To save the species of monitor lizards, the World Wide Fund for Nature (WWF-India) and TRAFFIC India are stepping up their campaign to prevent the monitor lizards trade. The campaign emphasized the current threat to monitor lizards and conveyed the key message: "Buying is Stealing". This warning message warns people against purchasing medical products from monitor lizards and other protected from wildlife species [24].

One of the main challenges in combating illegal wildlife trade is the identification of species from traded articles [10]. Although morphological identifications can be done if the seized articles are intact, in many cases, the samples received for forensic analysis are pre-processed, damaged, and treated with various chemicals to alter the original structure [25]. Therefore, species identification using morphological techniques is impossible for these types of samples.

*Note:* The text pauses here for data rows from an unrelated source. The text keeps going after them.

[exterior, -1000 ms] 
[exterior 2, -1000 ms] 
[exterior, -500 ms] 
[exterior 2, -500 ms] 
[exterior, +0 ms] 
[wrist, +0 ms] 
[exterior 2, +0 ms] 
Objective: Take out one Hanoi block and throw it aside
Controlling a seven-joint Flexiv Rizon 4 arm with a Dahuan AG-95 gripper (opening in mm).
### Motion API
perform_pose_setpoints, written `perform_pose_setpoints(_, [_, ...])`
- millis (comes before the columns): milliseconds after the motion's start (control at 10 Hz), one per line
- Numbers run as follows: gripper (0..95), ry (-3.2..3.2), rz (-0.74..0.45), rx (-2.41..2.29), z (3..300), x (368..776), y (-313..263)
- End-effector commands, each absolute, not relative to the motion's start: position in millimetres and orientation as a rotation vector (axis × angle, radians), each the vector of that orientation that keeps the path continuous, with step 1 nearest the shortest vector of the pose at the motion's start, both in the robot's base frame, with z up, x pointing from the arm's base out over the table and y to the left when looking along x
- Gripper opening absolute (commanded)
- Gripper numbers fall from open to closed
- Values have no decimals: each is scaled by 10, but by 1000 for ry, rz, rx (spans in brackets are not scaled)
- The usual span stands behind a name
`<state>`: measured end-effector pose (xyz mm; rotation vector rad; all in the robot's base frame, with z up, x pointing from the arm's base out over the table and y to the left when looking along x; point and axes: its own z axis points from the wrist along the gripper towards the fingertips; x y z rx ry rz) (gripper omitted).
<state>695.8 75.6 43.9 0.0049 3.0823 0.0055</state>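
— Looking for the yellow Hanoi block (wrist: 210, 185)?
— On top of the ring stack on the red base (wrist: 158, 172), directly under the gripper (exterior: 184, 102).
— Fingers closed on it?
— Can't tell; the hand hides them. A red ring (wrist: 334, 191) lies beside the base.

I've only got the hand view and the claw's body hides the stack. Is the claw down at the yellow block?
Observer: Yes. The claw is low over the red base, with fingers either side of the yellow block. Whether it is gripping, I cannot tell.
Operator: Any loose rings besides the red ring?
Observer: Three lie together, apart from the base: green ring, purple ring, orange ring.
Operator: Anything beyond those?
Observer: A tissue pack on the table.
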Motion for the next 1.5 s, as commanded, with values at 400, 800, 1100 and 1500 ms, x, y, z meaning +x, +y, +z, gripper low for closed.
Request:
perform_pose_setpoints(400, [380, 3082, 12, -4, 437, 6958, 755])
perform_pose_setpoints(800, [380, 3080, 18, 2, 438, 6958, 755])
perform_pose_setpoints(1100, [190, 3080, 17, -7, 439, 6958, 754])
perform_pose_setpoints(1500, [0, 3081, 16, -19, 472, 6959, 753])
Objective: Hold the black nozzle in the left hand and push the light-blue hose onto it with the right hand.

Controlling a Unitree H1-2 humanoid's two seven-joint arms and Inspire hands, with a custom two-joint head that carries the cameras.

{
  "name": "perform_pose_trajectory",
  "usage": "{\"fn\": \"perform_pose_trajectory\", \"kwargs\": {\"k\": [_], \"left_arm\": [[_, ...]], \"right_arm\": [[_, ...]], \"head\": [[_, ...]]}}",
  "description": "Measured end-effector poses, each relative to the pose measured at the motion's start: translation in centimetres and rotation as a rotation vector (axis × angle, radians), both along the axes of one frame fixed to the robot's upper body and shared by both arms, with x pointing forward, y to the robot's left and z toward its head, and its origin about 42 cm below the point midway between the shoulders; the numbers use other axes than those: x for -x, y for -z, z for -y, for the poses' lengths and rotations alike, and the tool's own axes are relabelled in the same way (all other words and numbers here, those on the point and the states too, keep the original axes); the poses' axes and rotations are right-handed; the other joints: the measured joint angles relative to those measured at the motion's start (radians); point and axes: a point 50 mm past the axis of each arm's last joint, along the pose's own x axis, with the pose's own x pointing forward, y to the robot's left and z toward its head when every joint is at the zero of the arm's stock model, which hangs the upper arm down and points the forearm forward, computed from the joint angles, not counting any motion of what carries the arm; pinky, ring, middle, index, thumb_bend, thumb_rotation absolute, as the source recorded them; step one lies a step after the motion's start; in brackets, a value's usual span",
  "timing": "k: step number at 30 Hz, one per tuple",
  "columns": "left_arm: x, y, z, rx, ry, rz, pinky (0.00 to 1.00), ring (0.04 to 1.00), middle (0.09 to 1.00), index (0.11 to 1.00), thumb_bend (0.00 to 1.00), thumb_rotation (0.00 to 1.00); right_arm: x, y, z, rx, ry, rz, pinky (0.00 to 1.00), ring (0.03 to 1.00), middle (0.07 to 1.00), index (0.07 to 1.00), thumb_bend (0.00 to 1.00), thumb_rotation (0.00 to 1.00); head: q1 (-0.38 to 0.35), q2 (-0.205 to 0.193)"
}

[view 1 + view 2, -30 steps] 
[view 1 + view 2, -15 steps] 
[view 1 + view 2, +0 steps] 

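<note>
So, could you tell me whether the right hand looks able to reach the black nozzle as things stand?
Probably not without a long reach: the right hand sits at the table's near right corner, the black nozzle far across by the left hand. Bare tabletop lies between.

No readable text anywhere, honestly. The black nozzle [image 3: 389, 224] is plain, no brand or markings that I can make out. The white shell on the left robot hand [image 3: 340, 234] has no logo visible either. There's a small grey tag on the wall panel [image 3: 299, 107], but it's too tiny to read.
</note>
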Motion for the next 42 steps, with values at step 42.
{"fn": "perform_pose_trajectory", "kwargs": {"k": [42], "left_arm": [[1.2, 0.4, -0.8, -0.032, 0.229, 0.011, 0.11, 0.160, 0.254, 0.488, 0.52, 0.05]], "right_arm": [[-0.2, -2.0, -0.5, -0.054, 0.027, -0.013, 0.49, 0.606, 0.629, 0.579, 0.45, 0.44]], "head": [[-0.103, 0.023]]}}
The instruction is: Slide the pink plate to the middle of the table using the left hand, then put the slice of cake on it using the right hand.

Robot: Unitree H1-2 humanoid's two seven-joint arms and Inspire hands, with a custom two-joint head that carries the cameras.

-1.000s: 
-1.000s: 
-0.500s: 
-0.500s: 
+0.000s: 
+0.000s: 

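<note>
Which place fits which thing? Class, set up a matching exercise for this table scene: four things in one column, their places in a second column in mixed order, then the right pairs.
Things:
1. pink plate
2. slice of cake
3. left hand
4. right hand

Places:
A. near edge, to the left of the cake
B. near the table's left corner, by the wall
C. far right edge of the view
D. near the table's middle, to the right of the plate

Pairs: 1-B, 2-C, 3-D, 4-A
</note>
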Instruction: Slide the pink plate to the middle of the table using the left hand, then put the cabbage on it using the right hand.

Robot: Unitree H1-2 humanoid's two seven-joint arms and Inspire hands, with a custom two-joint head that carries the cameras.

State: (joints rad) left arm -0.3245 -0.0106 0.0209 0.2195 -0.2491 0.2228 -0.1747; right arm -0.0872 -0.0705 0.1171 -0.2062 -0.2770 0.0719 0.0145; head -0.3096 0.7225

Next, DNA-based techniques are used for species identification; DNA extraction is the first step in molecular species identification. Obtaining good-quality DNA depends primarily on the nature of the sample, and the researcher uses various methodologies, including new methods and modifications to existing methods, to extract DNA from the sample for species identification [10].

In light of this, the current study demonstrated the molecular species identification of dried seized genital organs by amplifying a partial fragment of the mitochondrial cytb gene, followed by DNA sequence analysis. Based on our experience, we understand that in Hatha Jodi (the genital ligand of lizards), traders use various techniques to alter the original structure before marketing. Therefore, the forensic laboratory may likely receive altered or modified lizard genital organs for species identification from different law enforcement agencies. Hence, a modification or alteration in the existing methodology was required to identify species from modified Hatha Jodi (monitor lizard genitals).

The current study has successfully identified the species of seized dried genital organs by performing minor modifications in DNA extraction followed by amplifying a partial fragment of the mitochondrial cytb gene. This study will help solve similar wildlife cases in the future, contributing to the conservation of Varanus species.